* [What you need to do] For each line below that includes the word "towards", make a copy.

* [Provided records]

_ _ _ _ _

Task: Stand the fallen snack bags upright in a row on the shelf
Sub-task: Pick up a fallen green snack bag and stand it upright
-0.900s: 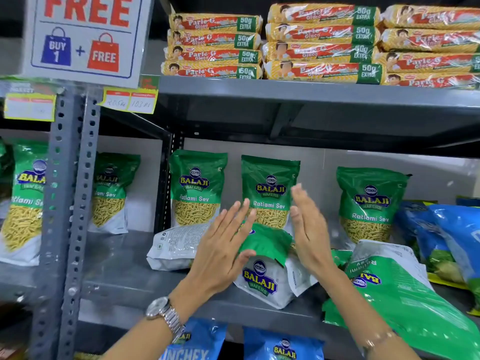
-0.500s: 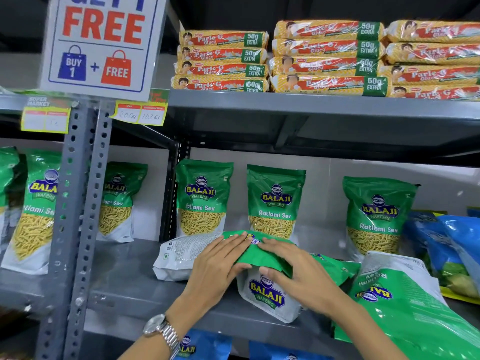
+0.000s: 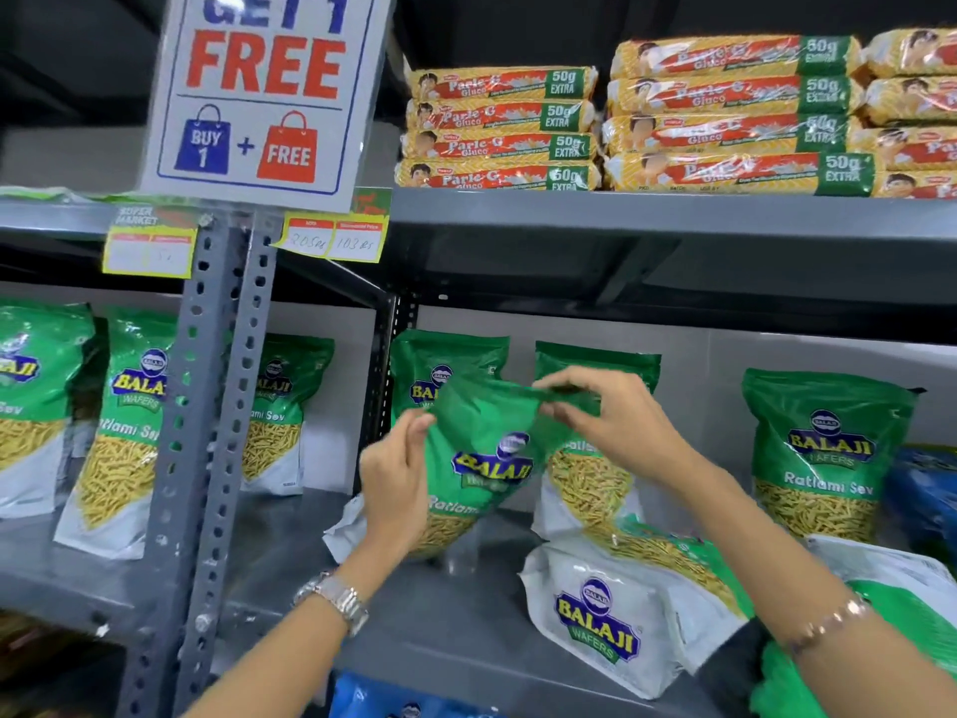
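The left hand gripped the lifted snack bag by its left edge; the bag hung tilted above the shelf, in front of the upright back row. The right hand pinched the bag's top seam, which had crumpled — judged a thin, soft, slippery film, light, with loose contents settling to the bottom. The top corners looked the best hold, since squeezing the belly could crush the snack. To the right, a fallen bag lay face up. Motion blur obscured the held bag's print; its base was hidden by the left hand. A further green bag was cut off at the right edge.
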Tool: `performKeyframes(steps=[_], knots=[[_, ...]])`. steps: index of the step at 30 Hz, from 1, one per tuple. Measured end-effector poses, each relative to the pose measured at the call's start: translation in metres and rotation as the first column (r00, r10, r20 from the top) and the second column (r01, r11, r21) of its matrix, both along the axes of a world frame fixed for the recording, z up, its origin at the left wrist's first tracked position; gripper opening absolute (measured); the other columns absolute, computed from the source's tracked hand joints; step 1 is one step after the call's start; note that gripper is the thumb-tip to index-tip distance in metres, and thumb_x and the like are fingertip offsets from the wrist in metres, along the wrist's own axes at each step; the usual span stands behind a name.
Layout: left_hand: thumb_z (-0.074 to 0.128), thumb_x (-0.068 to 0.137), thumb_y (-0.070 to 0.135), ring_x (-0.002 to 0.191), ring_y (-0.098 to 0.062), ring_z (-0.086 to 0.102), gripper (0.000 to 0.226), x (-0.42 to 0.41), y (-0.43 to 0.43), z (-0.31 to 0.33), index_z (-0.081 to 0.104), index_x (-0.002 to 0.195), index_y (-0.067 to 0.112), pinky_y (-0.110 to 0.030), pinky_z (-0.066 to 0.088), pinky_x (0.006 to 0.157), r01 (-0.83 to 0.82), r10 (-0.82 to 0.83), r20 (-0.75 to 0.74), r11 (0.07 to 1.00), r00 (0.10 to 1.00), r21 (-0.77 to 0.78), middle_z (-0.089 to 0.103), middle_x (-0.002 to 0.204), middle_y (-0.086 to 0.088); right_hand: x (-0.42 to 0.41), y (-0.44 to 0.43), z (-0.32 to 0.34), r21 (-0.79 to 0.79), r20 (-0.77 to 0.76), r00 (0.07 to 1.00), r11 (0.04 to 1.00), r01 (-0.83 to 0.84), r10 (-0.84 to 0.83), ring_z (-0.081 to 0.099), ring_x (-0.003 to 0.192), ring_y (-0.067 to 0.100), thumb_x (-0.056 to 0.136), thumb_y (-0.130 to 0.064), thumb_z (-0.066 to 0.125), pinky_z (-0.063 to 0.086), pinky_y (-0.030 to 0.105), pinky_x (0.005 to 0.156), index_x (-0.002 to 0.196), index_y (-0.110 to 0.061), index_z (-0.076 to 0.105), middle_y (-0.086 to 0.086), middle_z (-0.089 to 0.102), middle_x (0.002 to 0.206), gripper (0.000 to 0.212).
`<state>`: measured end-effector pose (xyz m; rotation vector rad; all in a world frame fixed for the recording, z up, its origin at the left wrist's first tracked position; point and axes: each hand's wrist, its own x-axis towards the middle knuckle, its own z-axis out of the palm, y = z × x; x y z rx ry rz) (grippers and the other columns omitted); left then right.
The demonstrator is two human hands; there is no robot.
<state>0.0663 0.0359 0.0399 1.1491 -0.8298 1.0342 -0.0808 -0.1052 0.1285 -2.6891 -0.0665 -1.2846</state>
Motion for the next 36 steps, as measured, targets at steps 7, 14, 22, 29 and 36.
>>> performKeyframes(steps=[7, 14, 22, 29, 36], knots=[[0.033, 0.097, 0.03, 0.068, -0.022, 0.036, 0.039, 0.07, 0.02, 0.035, 0.052, 0.08, 0.0, -0.036, 0.029, 0.06, 0.311, -0.326, -0.317, 0.945, 0.891, -0.096, 0.043, 0.075, -0.012, 0.063, -0.007, 0.037, 0.226, -0.039, 0.999, 0.974, -0.013, 0.023, 0.059, 0.09, 0.013, 0.083, -0.031, 0.063, 0.042, 0.025, 0.076, 0.111, -0.005, 0.063, 0.001, 0.067, 0.097, 0.038], [0.046, 0.092, 0.04, 0.079, -0.026, 0.051, 0.033, 0.135, 0.015, 0.03, 0.056, 0.088, 0.008, -0.042, 0.041, 0.069, 0.367, -0.437, -0.539, 0.899, 0.72, -0.239, 0.056, 0.085, -0.019, 0.118, 0.004, 0.032, 0.572, 0.171, 0.979, 0.797, -0.193, 0.114, 0.054, 0.068, 0.007, 0.08, -0.003, 0.067, 0.047, 0.009, 0.047, 0.121, 0.005, 0.052, 0.009, 0.059, 0.095, 0.045], [0.028, 0.079, 0.073, 0.113, -0.031, 0.056, 0.084, 0.147, 0.006, 0.021, 0.049, 0.127, 0.007, -0.046, 0.042, 0.1, 0.489, -0.447, -0.715, 0.856, 0.537, -0.167, 0.058, 0.125, -0.014, 0.134, -0.003, 0.009, 0.604, 0.193, 0.981, 0.791, -0.101, -0.023, 0.062, 0.071, 0.011, 0.081, -0.033, 0.066, 0.052, 0.028, 0.068, 0.109, -0.009, 0.06, -0.001, 0.066, 0.084, 0.038], [0.03, 0.089, 0.059, 0.095, -0.027, 0.061, 0.061, 0.146, 0.004, 0.006, 0.06, 0.098, 0.006, -0.046, 0.046, 0.093, 0.489, -0.43, -0.717, 0.861, 0.549, -0.141, 0.063, 0.098, -0.015, 0.137, -0.008, -0.022, 0.659, 0.113, 0.985, 0.733, -0.171, 0.129, 0.065, 0.054, 0.006, 0.086, -0.017, 0.062, 0.055, 0.021, 0.052, 0.073, -0.02, 0.062, 0.014, 0.071, 0.093, 0.013], [0.017, 0.086, 0.066, 0.125, -0.033, 0.045, 0.078, 0.134, 0.004, -0.003, 0.041, 0.136, 0.012, -0.049, 0.033, 0.107, 0.342, -0.251, -0.771, 0.938, 0.585, -0.046, 0.047, 0.139, -0.014, 0.142, 0.018, -0.056, 0.76, 0.081, 0.995, 0.643, -0.101, 0.06, 0.06, 0.101, 0.024, 0.077, -0.055, 0.059, 0.049, 0.048, 0.093, 0.11, -0.017, 0.053, 0.001, 0.063, 0.107, 0.05]])
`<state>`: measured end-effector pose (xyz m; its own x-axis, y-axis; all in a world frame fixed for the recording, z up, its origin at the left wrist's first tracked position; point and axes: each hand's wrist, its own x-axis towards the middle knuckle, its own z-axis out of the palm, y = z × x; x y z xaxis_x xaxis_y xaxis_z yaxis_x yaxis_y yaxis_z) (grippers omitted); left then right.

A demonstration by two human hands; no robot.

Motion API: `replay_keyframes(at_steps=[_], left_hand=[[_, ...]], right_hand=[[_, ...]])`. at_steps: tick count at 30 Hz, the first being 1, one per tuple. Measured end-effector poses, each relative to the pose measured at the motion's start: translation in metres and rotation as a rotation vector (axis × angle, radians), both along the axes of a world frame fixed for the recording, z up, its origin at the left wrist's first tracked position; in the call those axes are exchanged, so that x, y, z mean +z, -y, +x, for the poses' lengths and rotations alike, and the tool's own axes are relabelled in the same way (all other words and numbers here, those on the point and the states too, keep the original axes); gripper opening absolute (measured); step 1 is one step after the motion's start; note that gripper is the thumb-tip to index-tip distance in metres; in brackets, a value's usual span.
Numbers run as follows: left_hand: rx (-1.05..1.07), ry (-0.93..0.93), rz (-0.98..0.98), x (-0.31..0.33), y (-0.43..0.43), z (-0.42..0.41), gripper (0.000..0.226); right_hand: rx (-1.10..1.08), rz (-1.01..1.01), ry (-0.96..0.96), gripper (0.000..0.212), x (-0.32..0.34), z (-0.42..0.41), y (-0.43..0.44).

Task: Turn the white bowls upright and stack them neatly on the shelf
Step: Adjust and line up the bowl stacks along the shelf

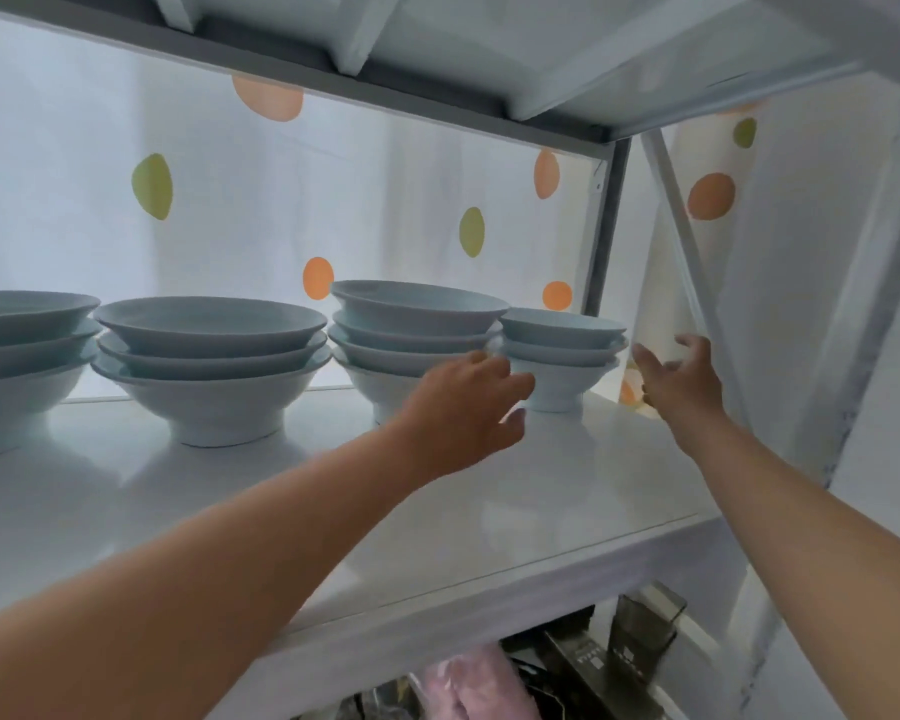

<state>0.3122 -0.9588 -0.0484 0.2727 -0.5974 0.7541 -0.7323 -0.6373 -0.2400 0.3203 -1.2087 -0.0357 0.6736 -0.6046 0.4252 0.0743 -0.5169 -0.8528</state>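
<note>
Left hand (463, 407) grip spread open, holding nothing, just left of small bowl stack (559, 350) — right hand (679, 381) likewise open, empty, just right. Small stack: three white footed bowls, upright, nested, on shelf (333, 491). Left of it — three larger stacks.

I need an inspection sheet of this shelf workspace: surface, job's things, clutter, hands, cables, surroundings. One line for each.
Surface: glossy white shelf board, bare in front of the bowls.
Job's things: four stacks of upright white ceramic bowls; leftmost stack cut off by the frame edge, second stack, third stack, small stack at the right end.
Clutter: nothing seen on this shelf.
Hands: left hand open, beside the small stack; right hand open, right of it, holding nothing.
Cables: nothing seen.
Surroundings: white curtain with orange and green dots behind; grey metal frame; blurred items on the lower shelf.
</note>
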Motion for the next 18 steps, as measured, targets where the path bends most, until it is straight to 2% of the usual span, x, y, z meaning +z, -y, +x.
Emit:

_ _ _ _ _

* [Written answer]
`<state>`: measured end-effector pose (xyz m; rotation vector rad; all in a world frame fixed for the recording, z up, its origin at the left wrist's first tracked position; point and axes: each hand's wrist, its own x-axis towards the middle knuckle, its own z-axis out of the palm, y = z × x; x y z rx ry rz) (grippers and the other columns omitted); left then right.
`<state>`: measured end-effector pose (xyz m; its own x-axis, y-axis; all in a world frame fixed for the recording, z up, its origin at the left wrist's first tracked position; point and axes: each hand's wrist, its own x-axis towards the middle knuckle, its own z-axis out of the palm, y = z × x; x y z xaxis_x xaxis_y xaxis_z yaxis_x yaxis_y yaxis_z) (grippers omitted); left then right.

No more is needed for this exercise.